#### WHAT NEEDS TO BE DONE:
Using the listing below, retype exactly the lines starting at the one with "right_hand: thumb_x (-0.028" and ending at the one with "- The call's", and include both.

#### SUPPLIED MATERIAL:
◇ ◇ ◇
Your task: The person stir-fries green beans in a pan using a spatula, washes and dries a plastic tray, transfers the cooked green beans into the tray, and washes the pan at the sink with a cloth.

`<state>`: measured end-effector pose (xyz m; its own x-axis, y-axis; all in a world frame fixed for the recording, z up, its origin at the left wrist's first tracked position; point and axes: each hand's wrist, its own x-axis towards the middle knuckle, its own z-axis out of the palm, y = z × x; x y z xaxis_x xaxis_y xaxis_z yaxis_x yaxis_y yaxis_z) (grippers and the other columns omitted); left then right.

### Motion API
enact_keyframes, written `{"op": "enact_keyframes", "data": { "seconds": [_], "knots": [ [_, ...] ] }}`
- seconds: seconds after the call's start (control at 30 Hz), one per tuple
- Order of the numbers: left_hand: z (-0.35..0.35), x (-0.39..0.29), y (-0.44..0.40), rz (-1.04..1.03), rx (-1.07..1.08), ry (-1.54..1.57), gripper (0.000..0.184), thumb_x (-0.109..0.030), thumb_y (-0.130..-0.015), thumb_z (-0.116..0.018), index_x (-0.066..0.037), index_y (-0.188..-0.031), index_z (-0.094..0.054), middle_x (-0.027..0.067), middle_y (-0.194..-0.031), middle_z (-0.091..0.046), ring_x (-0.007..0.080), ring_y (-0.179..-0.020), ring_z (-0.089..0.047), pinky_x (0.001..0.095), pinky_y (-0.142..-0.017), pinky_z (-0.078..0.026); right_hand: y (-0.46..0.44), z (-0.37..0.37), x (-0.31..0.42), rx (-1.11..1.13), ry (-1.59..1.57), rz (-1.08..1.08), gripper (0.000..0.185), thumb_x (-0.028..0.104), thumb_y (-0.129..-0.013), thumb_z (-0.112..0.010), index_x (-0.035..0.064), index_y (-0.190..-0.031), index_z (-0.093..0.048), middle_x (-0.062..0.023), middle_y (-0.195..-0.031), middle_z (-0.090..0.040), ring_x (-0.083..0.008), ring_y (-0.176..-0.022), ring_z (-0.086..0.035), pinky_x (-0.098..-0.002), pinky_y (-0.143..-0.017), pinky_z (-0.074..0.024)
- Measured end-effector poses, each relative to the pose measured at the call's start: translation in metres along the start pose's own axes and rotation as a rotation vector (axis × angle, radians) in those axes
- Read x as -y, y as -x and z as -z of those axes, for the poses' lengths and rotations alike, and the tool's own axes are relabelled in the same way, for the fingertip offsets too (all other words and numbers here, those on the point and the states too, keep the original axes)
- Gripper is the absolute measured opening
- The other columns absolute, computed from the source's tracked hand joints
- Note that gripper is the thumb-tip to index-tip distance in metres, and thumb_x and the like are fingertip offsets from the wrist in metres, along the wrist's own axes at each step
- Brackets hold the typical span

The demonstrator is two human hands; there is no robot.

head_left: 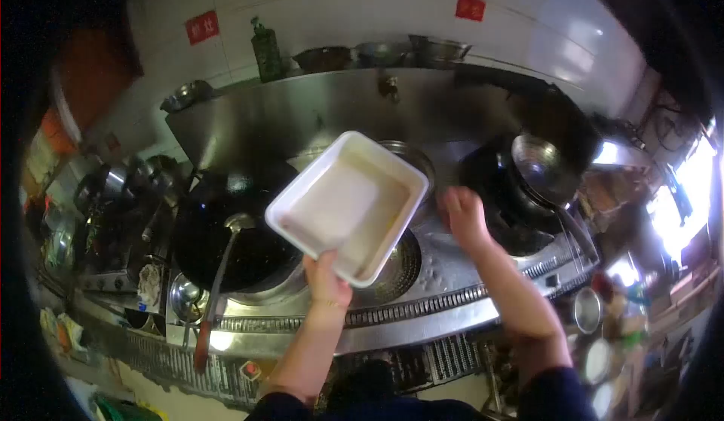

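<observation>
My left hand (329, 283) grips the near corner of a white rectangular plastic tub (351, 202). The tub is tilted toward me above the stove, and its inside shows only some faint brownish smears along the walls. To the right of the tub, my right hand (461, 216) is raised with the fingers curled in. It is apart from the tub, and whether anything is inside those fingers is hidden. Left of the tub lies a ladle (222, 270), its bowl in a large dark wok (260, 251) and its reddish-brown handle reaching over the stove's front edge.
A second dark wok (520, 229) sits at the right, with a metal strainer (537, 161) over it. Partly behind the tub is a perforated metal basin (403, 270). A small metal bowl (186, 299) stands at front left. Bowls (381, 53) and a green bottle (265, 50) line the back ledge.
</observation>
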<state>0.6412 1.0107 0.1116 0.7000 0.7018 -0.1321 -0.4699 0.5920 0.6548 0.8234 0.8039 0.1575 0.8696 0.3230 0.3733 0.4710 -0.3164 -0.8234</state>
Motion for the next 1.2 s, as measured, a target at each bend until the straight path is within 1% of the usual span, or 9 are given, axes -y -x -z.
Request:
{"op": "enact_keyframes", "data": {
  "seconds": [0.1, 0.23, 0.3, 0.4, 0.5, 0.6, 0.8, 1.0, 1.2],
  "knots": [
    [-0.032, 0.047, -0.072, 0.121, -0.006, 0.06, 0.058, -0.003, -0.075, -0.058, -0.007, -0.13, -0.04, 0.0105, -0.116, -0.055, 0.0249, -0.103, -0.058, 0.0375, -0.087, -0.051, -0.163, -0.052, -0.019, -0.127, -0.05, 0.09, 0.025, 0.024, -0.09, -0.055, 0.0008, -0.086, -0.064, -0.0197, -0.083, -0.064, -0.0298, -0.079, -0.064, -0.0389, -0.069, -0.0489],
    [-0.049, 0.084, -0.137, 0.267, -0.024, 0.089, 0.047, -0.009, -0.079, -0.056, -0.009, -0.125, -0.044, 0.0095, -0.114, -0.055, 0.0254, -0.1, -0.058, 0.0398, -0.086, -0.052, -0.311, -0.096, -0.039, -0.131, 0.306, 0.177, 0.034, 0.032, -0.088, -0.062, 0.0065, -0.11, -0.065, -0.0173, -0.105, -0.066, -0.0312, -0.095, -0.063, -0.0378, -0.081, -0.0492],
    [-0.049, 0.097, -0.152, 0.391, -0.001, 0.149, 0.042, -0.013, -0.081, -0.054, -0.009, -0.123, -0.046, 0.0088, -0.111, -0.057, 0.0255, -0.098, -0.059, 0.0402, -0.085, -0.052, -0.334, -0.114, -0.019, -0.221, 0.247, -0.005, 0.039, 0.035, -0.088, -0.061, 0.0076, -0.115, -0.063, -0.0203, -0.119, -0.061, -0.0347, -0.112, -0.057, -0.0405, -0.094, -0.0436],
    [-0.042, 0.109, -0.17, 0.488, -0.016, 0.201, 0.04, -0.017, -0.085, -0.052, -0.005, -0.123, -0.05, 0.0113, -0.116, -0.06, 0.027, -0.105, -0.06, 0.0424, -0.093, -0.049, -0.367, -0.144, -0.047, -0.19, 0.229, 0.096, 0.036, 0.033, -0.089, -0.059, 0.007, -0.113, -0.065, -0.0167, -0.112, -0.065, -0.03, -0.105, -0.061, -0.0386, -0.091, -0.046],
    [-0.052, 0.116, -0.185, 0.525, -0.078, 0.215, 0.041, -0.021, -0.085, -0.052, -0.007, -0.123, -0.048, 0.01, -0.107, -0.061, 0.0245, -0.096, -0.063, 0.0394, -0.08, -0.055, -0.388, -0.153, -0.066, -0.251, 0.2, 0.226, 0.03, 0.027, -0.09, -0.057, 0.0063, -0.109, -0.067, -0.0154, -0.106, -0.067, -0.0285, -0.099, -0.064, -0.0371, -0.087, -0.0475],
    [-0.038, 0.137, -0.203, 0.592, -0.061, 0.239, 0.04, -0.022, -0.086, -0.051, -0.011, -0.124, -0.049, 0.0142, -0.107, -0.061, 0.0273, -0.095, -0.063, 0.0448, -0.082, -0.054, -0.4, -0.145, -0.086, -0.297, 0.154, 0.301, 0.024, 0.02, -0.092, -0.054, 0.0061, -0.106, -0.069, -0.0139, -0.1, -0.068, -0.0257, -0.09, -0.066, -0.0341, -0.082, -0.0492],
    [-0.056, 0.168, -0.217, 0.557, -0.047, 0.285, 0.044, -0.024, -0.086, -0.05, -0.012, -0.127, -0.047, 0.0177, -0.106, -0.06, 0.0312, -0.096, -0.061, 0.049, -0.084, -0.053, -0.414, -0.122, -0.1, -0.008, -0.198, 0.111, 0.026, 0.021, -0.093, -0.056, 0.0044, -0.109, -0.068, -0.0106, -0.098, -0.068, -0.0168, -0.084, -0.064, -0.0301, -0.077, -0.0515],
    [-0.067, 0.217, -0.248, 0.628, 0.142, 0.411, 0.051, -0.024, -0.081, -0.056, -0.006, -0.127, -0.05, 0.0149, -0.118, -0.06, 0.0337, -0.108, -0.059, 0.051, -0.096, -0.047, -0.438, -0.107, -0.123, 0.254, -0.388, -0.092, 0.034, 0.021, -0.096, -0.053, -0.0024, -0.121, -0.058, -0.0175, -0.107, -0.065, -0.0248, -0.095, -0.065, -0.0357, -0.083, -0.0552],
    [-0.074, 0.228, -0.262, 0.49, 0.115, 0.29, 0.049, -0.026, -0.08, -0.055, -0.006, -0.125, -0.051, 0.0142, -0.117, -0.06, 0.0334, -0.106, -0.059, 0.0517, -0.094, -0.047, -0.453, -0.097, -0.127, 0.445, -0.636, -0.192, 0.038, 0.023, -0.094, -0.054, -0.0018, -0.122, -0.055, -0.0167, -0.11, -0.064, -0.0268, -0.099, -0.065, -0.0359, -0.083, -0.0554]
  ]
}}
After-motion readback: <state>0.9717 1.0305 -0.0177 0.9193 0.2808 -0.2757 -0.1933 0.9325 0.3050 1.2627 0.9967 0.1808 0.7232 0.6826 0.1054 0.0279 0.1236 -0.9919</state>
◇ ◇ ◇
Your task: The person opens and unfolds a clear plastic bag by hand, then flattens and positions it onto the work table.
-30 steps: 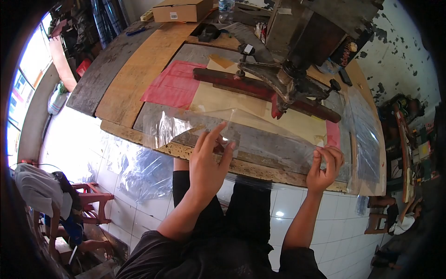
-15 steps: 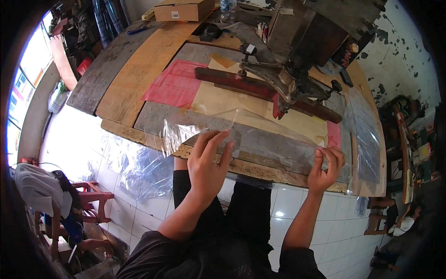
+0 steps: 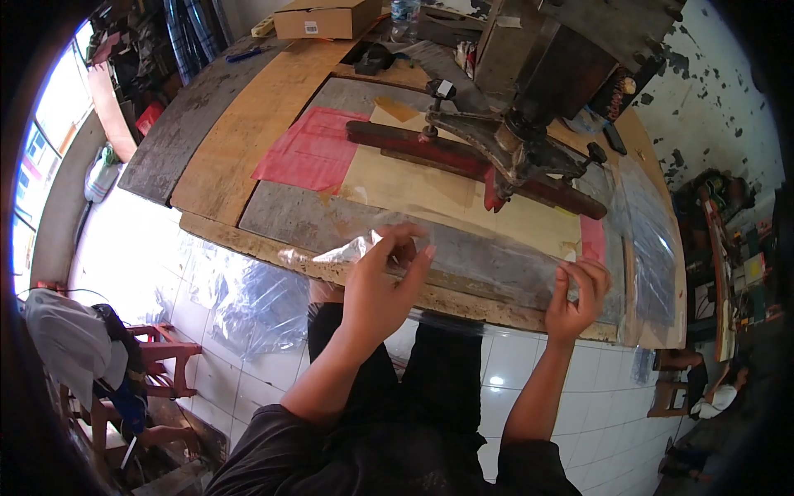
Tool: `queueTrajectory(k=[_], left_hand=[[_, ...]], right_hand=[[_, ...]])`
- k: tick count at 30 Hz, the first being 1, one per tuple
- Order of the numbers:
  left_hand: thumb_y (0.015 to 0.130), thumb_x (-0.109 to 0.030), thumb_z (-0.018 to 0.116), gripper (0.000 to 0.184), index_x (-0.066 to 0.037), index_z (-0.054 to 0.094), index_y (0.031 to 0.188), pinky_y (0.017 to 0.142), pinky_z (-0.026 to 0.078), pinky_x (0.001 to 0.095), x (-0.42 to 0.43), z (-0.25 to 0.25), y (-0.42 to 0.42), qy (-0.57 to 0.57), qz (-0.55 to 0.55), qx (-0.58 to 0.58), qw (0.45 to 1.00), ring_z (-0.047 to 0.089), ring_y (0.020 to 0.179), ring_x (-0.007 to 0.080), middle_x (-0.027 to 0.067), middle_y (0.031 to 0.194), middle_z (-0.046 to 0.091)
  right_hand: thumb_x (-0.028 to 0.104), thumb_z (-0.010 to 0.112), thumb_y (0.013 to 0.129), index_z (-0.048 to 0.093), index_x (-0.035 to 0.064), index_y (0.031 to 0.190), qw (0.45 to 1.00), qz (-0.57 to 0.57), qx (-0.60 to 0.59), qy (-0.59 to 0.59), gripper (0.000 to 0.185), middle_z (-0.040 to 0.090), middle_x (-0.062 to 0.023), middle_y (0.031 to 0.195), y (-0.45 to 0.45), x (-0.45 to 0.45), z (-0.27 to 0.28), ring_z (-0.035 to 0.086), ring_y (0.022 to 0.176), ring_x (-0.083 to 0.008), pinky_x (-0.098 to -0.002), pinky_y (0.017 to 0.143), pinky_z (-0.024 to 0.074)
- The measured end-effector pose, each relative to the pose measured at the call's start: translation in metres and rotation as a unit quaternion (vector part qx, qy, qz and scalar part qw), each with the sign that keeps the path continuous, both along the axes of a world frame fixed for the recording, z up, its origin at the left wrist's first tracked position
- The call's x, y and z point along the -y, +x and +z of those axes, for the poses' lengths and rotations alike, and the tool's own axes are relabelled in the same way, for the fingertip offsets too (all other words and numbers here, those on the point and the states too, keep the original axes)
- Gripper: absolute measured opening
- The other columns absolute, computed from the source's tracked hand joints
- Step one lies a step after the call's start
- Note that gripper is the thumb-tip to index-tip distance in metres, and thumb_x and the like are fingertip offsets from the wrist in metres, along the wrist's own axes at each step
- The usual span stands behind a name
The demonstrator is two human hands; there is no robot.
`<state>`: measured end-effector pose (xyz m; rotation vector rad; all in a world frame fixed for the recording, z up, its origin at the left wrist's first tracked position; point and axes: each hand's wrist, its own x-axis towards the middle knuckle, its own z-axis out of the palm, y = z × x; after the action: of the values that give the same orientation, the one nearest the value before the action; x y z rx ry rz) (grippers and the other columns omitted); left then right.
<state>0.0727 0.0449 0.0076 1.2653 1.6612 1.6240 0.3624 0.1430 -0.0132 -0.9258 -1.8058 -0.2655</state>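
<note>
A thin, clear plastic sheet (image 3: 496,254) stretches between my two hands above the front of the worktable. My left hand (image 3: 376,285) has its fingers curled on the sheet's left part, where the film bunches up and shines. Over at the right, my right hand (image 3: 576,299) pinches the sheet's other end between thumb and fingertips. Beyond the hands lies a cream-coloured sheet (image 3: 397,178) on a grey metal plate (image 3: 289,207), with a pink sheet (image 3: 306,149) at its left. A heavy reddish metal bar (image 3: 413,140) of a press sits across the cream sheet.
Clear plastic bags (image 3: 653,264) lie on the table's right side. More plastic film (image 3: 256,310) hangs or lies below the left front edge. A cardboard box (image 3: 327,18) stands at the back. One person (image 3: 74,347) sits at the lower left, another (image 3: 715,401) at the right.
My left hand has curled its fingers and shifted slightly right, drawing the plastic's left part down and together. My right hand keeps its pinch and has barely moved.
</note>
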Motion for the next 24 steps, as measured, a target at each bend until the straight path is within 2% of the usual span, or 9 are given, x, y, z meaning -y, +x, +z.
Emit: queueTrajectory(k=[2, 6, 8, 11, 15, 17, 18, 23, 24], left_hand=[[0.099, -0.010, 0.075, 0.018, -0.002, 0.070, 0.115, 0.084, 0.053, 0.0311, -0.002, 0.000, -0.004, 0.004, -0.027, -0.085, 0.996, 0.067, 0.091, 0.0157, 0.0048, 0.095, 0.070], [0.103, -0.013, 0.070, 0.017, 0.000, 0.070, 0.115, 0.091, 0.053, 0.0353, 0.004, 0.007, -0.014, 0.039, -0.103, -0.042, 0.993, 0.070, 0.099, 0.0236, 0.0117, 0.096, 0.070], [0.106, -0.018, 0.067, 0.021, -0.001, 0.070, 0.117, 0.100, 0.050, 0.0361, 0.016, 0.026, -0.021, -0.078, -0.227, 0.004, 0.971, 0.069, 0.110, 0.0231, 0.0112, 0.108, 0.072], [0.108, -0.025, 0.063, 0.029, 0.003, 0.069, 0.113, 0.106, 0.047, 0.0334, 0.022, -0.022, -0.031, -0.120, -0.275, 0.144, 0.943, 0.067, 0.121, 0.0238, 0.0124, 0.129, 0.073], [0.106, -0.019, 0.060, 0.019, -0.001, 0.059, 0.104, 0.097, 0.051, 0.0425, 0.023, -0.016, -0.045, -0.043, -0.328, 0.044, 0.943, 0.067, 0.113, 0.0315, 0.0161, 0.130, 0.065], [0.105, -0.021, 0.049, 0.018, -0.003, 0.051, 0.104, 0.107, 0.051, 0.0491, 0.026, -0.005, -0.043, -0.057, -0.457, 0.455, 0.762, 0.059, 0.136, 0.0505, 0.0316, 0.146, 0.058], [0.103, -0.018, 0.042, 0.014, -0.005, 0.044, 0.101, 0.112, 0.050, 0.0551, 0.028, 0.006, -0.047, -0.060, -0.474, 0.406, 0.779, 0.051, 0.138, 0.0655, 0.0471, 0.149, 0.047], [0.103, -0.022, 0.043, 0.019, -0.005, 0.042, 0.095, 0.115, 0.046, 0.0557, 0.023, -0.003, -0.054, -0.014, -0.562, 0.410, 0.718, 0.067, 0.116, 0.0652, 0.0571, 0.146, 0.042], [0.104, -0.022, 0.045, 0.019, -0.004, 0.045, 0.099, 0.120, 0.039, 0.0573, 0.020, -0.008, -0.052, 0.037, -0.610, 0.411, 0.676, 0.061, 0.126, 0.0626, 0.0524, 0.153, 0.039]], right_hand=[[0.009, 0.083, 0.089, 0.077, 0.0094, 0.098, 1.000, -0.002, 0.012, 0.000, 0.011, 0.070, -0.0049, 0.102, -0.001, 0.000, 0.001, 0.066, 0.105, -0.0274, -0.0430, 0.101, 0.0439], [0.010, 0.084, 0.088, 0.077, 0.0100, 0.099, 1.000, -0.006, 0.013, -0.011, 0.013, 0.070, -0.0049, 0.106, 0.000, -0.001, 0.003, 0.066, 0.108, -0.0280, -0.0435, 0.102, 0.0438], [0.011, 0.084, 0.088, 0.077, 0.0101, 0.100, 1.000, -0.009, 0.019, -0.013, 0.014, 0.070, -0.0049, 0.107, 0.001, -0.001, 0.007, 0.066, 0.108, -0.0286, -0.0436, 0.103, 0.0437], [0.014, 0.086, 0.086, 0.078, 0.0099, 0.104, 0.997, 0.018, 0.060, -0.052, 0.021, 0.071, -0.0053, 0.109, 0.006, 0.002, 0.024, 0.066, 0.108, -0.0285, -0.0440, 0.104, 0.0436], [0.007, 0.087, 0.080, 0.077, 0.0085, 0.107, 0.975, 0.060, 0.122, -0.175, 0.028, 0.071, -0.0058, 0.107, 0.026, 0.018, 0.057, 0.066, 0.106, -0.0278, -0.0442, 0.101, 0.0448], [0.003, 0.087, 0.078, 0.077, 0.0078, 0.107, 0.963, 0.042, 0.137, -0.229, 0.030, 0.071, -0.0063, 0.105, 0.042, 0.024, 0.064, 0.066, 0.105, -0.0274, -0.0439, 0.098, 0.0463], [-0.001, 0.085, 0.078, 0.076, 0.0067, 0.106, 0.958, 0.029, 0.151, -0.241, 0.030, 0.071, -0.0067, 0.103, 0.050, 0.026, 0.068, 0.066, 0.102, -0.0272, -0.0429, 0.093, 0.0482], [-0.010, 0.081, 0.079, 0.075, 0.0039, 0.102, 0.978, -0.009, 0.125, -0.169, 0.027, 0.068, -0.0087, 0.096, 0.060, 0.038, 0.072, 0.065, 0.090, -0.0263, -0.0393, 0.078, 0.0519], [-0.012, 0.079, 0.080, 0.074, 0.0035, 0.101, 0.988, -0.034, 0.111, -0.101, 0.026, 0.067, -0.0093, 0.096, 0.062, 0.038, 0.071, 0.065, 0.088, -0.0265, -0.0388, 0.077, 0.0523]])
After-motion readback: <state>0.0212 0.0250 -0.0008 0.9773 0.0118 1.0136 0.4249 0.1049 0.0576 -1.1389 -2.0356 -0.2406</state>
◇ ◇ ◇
#### EXERCISE RESPONSE:
  right_hand: thumb_x (-0.028 to 0.104), thumb_z (-0.010 to 0.112), thumb_y (0.013 to 0.129), index_z (-0.048 to 0.093), index_x (-0.035 to 0.064), index_y (0.031 to 0.190), qw (0.45 to 1.00), qz (-0.57 to 0.57), qx (-0.60 to 0.59), qy (-0.59 to 0.59), gripper (0.000 to 0.185), middle_z (-0.040 to 0.090), middle_x (-0.062 to 0.023), middle_y (0.031 to 0.195), y (-0.45 to 0.45), x (-0.45 to 0.45), z (-0.27 to 0.28), ring_z (-0.035 to 0.086), ring_y (0.022 to 0.176), ring_x (-0.083 to 0.008), pinky_x (-0.098 to -0.002), pinky_y (0.017 to 0.143), pinky_z (-0.024 to 0.074)
- The measured end-effector pose, each relative to the pose measured at the call's start: translation in metres and rotation as a unit quaternion (vector part qx, qy, qz and scalar part qw), each with the sign that keeps the path continuous, both along the axes of a world frame fixed for the recording, z up, its origin at the left wrist's first tracked position
- The call's x, y and z point along the -y, +x and +z of those axes, for the poses' lengths and rotations alike, and the tool's own axes are relabelled in the same way, for the fingertip offsets too (all other words and numbers here, those on the point and the states too, keep the original axes)

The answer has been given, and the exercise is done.